People who haven’t used their accounts since October also will be given the option of keeping them open.
• Story By: Hannah Levitt and Jennifer Surane, Bloomberg
8. Most People Now Making Mobile Deposits
A study released by JPMorgan Chase showed just how many people are using digital features throughout the financial industry. Nearly 90% of those surveyed by Chase say they’re depositing their money through their financial institution’s app. Almost half say they have started and/or continued to utilize these mobile options just to avoid physical interactions.
As Covid-19’s impact starts to level out in the U.S., the digital banking tools people came to depend on during 2020 appear to be a permanent fixture in their banking habits.

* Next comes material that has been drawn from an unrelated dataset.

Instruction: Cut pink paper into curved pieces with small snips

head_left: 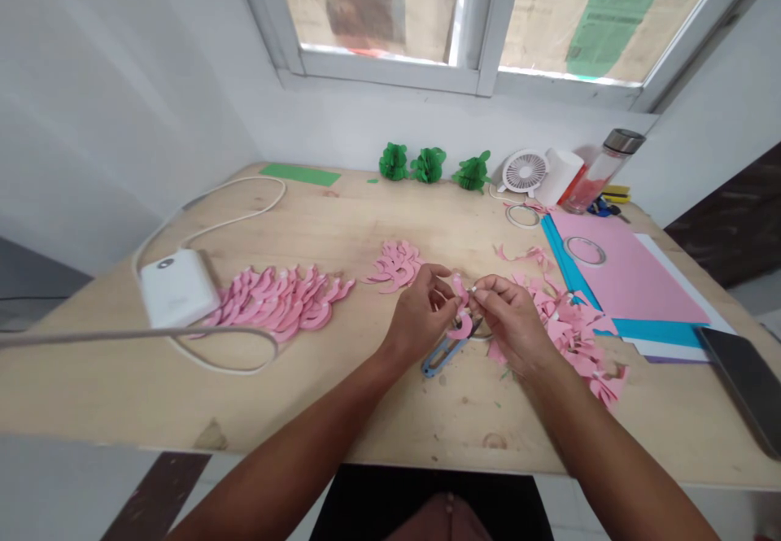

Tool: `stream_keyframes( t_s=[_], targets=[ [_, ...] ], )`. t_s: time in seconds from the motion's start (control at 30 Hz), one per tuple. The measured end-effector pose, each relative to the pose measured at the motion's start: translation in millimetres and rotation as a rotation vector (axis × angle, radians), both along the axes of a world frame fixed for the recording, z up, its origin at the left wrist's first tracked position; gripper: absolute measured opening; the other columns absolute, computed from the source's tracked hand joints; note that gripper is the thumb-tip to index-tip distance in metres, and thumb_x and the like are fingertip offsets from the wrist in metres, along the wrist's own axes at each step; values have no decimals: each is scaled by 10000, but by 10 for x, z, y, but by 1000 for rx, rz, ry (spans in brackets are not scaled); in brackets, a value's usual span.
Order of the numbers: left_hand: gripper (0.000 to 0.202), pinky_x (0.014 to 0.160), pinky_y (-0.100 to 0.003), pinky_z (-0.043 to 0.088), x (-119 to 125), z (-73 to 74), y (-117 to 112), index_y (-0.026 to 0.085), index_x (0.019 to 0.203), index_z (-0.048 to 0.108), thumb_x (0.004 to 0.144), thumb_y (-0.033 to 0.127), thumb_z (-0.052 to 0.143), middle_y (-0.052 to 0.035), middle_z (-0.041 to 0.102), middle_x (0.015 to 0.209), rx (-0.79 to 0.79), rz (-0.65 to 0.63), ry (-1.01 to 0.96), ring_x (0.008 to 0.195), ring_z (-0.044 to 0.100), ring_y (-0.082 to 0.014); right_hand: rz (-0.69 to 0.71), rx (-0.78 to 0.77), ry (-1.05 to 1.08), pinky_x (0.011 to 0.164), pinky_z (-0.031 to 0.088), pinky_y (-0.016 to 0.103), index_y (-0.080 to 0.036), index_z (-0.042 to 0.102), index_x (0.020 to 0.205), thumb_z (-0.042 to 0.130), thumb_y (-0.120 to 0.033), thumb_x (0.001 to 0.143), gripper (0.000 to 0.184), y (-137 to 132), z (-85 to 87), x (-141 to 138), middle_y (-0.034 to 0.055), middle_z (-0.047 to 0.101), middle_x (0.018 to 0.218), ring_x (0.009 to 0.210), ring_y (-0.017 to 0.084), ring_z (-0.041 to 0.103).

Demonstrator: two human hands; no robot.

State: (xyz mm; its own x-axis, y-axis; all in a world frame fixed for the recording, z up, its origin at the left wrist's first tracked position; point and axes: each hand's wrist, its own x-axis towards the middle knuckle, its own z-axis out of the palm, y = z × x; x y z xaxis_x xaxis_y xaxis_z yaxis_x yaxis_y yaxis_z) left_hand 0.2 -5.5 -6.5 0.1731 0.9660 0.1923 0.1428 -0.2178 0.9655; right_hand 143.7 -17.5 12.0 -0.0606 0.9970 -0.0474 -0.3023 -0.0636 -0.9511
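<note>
My left hand [421,311] is closed, holding a curved pink paper cutout [462,326] between thumb and fingers. Close beside it, my right hand [513,320] pinches a tiny white piece [473,290] at the fingertips, too small to identify. Beneath the hands lies a blue utility knife [440,357], partly hidden by the cutout. A small heap of pink cutouts [396,264] sits just past my left hand. Further left, several larger curved pink cutouts [293,301] overlap in rows. Pink paper scraps [577,333] are piled around my right forearm.
A white power bank [176,289] with a looping cable stands left. Green paper ornaments [429,165], a small fan [525,171] and a glass bottle [601,175] line the back. Coloured paper sheets [647,281], a tape roll [584,251] and a phone [741,382] lie right.
</note>
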Motion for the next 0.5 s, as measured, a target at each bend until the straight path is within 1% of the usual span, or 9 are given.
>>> stream_keyframes(
  t_s=[0.17, 0.33, 0.5],
  targets=[
    [207, 546, -210, 426, 17, 18, -9, 186, 971, 521, 765, 204, 529, 0, 618, 727, 62, -6, 124, 616, 587, -107, -1, -3, 3, 553, 395, 205, -178, 612, 679, 677, -253, 675, 99, 7, -7, 1, -25, 583, 598, 557, 83, 514],
    [225, 551, -210, 438, 29, 18, -21, 179, 986, 558, 765, 180, 516, -8, 646, 754, 86, -29, 147, 624, 597, -104, -2, 7, -19, 560, 391, 202, -173, 614, 678, 677, -248, 677, 97, 9, -13, -5, -24, 581, 594, 557, 79, 511],
    [208, 542, -199, 440, 31, 24, -28, 184, 957, 600, 765, 200, 522, -11, 661, 789, 106, -33, 209, 624, 583, -97, -7, 5, -14, 542, 390, 199, -174, 610, 670, 684, -257, 669, 112, 0, -5, -7, -24, 580, 589, 546, 78, 501]
  ],
)
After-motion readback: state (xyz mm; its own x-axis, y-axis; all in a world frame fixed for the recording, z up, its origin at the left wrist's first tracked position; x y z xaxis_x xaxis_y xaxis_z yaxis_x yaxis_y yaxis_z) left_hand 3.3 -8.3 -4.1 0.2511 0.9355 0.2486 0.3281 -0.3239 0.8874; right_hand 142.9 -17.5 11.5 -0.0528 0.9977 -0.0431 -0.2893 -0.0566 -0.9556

• Story By: Garret Reich, The Financial Brand
9. The Head of Facebook’s Cryptocurrency Project Says the Social Media Giant’s Novi Digital Wallet is Ready to Come to Market
Facebook is prepared to launch the Novi digital wallet tied to Diem blockchain-based payment system. David Marcus, chief of Facebook’s financial services division, said Novi could play an instrumental role in fixing the global payments system that he said is, among other things, too slow and too costly.
Diem, which was first spearheaded by Facebook under the Libra name, is a blockchain-based payment system that has faced a number of roadblocks. Regulatory concerns over Facebook’s data privacy and potential money laundering issues have contributed to delays for the program that was meant to launch in early 2021.
Diem was originally meant to be backed by a wide mix of currencies and government debt but it’s now meant to launch as a single coin backed by the US dollar.
• Story By: Carla Mozee, Business Insider
10. T-Mobile Says Data Breach Affects More Than 40 Million People
Tens of millions of current, former or prospective T-Mobile customers’ personal information has been leaked to hackers. The breach affects as many as 7.8 million postpaid subscribers, 850,000 prepaid customers and “just over” 40 million past or prospective customers who have applied for credit with T-Mobile.
While no customer financial information appears to have been exposed, the stolen personal information includes names, dates of birth, Social Security numbers and driver’s license numbers for “a subset of current and former postpay customers and prospective T-Mobile customers.”
• Story By: Brian Fung, CNN
11. TD Bank Fails to End U.S. Credit Card Class Action
A U.S. judge rejected a request by Toronto-Dominion Bank to dismiss a proposed class action brought in December by customers who said it had failed to honor its agreement to give them regular credit cards.
Customers who obtained credit cards secured by deposits between 2016 and 2019 accused TD of reneging on its promise to let them automatically “graduate” to unsecured cards if they avoided defaulting on payments for seven months. The plaintiffs are seeking damages of at least $5 million from the Canadian bank, claiming that it refused to give them unsecured credit cards even after they had gone between 15 and 37 months without defaulting.
• Story By: Nichola Saminather and Jonathan Stempel, Reuters
12. Why Fintechs Are Buying Up Legacy Financial Services Companies
Oh, how the tables have turned. It used to be that if you were a fintech startup or, for lack of a better term, a digitally native financial services business, you might be eyeing an acquisition from an incumbent in the industry. But lately, fintech upstarts are the ones doing the acquiring.